However, in conventional brake boosters of this type, the servo ratio is substantially constant and cannot be changed. Therefore, for example, when a brake booster is used as a brake booster for a truck, there will be a difference in the driver's braking sensation when the vehicle is empty and when the vehicle is loaded, and the braking force will be perceived to be smaller when the vehicle is loaded. There were many things.

Furthermore, even under the same braking condition, some drivers may perceive the braking force to be too large or too small, and there are individual differences in preferred braking sensations.

For this reason, the applicant provided an auxiliary piston in a space formed in the valve body, connected it to the valve plunger, and applied fluid pressure to the auxiliary piston to move the valve plunger in the operating direction. We have proposed a brake booster that can adjust the servo ratio by applying force to the front or rear side and exerting force in the same or opposite direction for the same pedal force (Japanese Patent Application No. 130-198). No. 24807,
(Japanese Patent Application No. Sho H-53984).
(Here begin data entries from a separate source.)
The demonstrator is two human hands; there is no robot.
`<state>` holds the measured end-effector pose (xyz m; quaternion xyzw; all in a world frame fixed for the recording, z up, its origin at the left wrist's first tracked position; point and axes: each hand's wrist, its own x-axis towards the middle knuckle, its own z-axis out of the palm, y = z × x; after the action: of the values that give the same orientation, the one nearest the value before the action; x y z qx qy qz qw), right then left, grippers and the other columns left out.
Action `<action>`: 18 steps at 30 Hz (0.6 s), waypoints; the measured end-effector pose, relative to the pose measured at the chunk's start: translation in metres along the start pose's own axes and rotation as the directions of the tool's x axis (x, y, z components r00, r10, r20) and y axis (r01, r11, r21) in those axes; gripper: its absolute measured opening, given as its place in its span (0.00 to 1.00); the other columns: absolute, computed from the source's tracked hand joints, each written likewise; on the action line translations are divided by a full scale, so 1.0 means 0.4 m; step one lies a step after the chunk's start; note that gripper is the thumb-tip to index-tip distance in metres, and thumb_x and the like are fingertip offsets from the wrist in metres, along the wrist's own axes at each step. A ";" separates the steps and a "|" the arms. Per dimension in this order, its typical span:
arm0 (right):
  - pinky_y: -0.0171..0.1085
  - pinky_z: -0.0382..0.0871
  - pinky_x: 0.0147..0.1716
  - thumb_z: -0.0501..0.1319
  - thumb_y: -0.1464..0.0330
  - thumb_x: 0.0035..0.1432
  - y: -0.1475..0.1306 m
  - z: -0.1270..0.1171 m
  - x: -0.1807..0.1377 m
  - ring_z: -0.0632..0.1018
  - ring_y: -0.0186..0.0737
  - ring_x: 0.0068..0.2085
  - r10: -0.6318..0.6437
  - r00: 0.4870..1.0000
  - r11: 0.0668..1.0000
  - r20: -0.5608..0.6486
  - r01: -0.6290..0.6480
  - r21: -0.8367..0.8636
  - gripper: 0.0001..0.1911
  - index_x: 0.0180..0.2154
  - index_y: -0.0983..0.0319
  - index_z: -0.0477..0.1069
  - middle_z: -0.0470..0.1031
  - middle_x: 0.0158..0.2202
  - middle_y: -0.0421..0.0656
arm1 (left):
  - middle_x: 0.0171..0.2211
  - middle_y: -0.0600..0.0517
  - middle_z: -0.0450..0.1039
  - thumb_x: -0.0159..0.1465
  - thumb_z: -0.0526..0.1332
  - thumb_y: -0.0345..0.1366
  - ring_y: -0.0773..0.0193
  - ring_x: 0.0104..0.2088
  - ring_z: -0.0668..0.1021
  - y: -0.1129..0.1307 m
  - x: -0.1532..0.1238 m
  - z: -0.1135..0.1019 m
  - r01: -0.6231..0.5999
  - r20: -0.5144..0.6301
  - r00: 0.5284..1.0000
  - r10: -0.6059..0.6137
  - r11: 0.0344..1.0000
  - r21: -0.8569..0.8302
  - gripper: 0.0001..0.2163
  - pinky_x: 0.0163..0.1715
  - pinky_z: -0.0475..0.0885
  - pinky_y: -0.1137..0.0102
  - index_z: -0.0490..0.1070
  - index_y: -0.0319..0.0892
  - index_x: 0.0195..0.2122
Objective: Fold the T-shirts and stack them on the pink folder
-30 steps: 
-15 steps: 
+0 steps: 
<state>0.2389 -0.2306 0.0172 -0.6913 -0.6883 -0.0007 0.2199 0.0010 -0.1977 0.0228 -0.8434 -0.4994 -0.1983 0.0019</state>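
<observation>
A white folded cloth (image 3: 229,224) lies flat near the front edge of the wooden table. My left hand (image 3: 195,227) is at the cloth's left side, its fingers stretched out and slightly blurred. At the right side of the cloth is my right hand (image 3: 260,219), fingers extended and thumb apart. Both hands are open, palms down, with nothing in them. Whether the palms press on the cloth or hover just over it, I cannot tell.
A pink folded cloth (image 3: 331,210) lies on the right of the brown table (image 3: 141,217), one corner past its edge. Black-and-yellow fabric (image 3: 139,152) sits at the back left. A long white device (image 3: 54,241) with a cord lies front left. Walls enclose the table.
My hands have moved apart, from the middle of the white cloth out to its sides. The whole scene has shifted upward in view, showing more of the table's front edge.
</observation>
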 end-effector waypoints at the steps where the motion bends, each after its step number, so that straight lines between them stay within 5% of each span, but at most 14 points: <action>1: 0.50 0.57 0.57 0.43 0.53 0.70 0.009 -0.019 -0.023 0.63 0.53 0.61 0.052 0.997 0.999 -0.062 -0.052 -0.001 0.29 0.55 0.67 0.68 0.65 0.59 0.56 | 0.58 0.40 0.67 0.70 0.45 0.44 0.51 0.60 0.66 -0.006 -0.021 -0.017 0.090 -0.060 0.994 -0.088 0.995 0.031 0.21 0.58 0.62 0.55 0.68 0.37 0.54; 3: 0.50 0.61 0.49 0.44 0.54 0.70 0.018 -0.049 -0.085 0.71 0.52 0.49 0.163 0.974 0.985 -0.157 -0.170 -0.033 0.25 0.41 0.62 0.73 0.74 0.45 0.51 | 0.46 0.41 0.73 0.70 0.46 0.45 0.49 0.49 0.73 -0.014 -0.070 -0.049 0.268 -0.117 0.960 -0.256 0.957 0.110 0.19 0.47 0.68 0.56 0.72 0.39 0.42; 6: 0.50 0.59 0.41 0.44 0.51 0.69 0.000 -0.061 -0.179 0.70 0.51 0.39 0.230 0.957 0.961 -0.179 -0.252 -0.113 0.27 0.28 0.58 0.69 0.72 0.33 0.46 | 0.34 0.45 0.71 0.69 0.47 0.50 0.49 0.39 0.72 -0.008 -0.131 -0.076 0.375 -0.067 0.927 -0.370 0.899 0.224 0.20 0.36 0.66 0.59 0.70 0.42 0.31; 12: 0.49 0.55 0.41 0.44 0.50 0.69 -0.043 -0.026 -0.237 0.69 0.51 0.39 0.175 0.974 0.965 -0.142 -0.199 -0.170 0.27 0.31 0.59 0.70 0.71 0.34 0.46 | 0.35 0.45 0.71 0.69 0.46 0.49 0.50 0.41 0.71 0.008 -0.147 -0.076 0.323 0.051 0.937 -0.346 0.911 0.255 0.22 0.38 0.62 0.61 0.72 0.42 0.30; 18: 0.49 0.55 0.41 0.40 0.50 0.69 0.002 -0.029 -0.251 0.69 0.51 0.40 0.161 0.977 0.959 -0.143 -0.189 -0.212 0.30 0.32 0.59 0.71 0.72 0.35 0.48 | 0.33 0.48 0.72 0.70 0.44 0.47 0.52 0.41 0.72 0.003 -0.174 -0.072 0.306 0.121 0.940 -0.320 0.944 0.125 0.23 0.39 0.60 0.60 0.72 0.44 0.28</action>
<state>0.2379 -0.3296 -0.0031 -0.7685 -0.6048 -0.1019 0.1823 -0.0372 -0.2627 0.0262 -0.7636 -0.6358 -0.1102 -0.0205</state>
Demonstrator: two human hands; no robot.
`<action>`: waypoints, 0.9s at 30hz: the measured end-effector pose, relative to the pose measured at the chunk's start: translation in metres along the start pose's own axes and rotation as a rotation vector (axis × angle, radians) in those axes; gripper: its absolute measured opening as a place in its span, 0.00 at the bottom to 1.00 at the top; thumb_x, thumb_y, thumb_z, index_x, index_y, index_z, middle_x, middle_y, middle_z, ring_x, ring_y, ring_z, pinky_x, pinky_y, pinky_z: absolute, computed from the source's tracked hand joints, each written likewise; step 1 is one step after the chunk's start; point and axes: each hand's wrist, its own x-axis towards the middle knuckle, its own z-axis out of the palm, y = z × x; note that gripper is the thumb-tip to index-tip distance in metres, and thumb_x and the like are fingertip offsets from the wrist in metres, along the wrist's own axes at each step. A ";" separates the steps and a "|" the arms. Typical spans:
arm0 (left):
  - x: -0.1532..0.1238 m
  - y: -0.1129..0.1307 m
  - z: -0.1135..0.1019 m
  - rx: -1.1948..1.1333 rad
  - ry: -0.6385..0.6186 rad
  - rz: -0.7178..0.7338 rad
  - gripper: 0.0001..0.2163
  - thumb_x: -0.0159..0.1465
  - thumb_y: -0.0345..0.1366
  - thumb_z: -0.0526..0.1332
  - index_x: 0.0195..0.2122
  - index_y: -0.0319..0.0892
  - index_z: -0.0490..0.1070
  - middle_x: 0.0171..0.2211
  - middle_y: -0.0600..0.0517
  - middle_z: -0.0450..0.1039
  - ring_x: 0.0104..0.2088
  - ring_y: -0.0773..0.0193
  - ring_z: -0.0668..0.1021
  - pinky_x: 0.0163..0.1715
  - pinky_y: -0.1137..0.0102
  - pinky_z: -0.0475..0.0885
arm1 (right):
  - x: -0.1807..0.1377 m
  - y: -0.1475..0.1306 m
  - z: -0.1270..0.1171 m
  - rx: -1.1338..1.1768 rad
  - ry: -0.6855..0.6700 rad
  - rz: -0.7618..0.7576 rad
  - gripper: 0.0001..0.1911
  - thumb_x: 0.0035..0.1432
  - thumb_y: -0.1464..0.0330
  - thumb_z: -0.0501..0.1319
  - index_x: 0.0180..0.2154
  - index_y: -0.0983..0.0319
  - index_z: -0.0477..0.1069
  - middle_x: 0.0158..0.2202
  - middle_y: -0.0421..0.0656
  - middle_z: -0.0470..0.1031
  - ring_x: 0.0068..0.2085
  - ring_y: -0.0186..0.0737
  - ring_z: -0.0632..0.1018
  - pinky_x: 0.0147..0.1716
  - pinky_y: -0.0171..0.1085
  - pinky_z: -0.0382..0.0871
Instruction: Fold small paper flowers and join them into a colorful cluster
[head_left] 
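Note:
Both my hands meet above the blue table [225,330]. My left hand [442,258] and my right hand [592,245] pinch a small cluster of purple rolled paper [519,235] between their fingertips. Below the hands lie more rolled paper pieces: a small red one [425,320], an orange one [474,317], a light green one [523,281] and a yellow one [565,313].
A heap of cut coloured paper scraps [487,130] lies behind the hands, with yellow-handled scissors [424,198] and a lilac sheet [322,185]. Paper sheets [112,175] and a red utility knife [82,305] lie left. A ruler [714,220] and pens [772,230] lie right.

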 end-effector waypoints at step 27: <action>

[Problems to be Solved by the Invention] However, when a sliding seal member is provided on the auxiliary piston and pressure chambers are formed on both sides of the sliding seal member, a problem arises in that hysteresis occurs due to the sliding resistance of the sliding seal member. Therefore, it is desirable to form the pressure chamber with a diaphragm that does not cause such problems.

However, when pressure chambers are formed by diaphragms, 1, generally speaking, the fluid pressure introduced into one pressure chamber is always kept greater than the fluid pressure introduced into the other pressure chamber, so that the diaphragm is separated from the auxiliary piston, or Because it is necessary to prevent part of the fluid from getting caught during re-contact, there are certain restrictions on the size of the pressure fluid introduced into the pressure chambers on both sides of the diaphragm, and therefore a wide variety of servo ratios can be obtained. There were restrictions on that.

In order to obtain other types of servo ratios, it is possible to supply fluid pressure of any size to the pressure chambers on both sides of the diaphragm regardless of the above-mentioned size relationship, but it is possible to prevent the above-mentioned jamming etc. If this configuration is adopted, the effective diameter of the diaphragm on both sides of the diaphragm, on which fluid pressure acts, is usually the same. When selecting the above servo ratio,
It is desirable to select several types of optimal servo ratios that correspond to various conditions, but if the effective diameters on both sides of the diaphragm are the same, it will be difficult to freely select the value of the servo ratio. It was hoped that they would be able to freely vary the

In particular, the brake booster equipped with the above-mentioned auxiliary piston detects a certain condition such as when the vehicle is stopped, and energizes the auxiliary piston to forcibly switch the above-mentioned valve mechanism to create atmospheric pressure in the variable pressure chamber. It is possible to use this as a parking brake device that can perform braking even when the brake pedal is not depressed. However, in order to switch the valve mechanism, the pressure receiving area of the auxiliary piston must be If it is made considerably large, the servo ratio becomes too large, making it difficult to perform fine servo ratio control.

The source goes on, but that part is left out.